Work task: The lines below must be transcribed exactly as given, with the images removed.

Data below:
□ □ □ □ □

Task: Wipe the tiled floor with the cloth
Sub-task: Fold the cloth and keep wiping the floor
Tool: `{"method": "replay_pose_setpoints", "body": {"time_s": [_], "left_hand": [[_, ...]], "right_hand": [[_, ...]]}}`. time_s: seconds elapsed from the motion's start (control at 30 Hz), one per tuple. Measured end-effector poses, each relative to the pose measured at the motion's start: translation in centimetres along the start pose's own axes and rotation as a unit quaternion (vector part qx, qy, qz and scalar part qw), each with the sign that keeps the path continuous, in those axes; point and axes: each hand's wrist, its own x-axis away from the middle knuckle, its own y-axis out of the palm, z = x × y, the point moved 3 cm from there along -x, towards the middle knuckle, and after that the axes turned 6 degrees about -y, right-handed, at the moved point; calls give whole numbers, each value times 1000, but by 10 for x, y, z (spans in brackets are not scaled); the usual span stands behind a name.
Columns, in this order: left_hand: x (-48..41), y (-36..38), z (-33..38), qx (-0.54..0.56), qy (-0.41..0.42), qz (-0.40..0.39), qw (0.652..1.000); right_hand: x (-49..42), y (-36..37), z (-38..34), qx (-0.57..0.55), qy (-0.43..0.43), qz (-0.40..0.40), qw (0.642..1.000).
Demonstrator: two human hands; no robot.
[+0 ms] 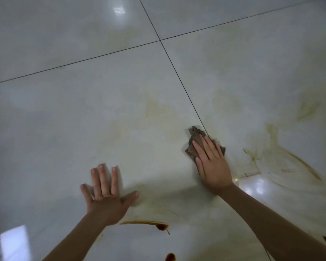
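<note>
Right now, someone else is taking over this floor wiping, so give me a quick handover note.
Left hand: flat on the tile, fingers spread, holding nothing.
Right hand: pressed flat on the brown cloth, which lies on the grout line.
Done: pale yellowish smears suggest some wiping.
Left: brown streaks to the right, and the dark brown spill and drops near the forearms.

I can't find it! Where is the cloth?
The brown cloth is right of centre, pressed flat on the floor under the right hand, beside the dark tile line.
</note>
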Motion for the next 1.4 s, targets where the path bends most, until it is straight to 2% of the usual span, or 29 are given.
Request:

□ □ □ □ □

Reply to the task:
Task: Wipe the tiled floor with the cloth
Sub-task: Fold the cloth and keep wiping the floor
Tool: `{"method": "replay_pose_setpoints", "body": {"time_s": [_], "left_hand": [[_, ...]], "right_hand": [[_, ...]]}}`. time_s: seconds elapsed from the motion's start (control at 30 Hz), one per tuple. Measured end-effector poses, each relative to the pose measured at the motion's start: translation in centimetres along the start pose's own axes and rotation as a unit quaternion (vector part qx, qy, qz and scalar part qw), each with the sign that keeps the path continuous, in those axes; point and axes: each hand's wrist, its own x-axis away from the middle knuckle, its own y-axis out of the palm, z = x × y, the point moved 3 cm from there along -x, towards the middle knuckle, and after that the axes turned 6 degrees about -y, right-handed, at the moved point; calls give whole numbers, each value times 1000, but by 10 for x, y, z (spans in brackets are not scaled); the usual span stands behind a name.
Columns, in this order: left_hand: x (-48..41), y (-36..38), z (-33..38), qx (-0.54..0.56), qy (-0.41..0.42), qz (-0.40..0.39), qw (0.652..1.000); right_hand: x (-49..42), y (-36..37), z (-38..34), qx (-0.57..0.55), qy (-0.43..0.43), qz (-0.40..0.40), qw (0.642..1.000).
Demonstrator: two human hands; no robot.
[+0 ms] 
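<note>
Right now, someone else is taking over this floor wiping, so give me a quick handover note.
Left hand: flat on the tile, fingers spread, holding nothing.
Right hand: pressed flat on the brown cloth, which lies on the grout line.
Done: pale yellowish smears suggest some wiping.
Left: brown streaks to the right, and the dark brown spill and drops near the forearms.

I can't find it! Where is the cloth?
The brown cloth is right of centre, pressed flat on the floor under the right hand, beside the dark tile line.
</note>
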Motion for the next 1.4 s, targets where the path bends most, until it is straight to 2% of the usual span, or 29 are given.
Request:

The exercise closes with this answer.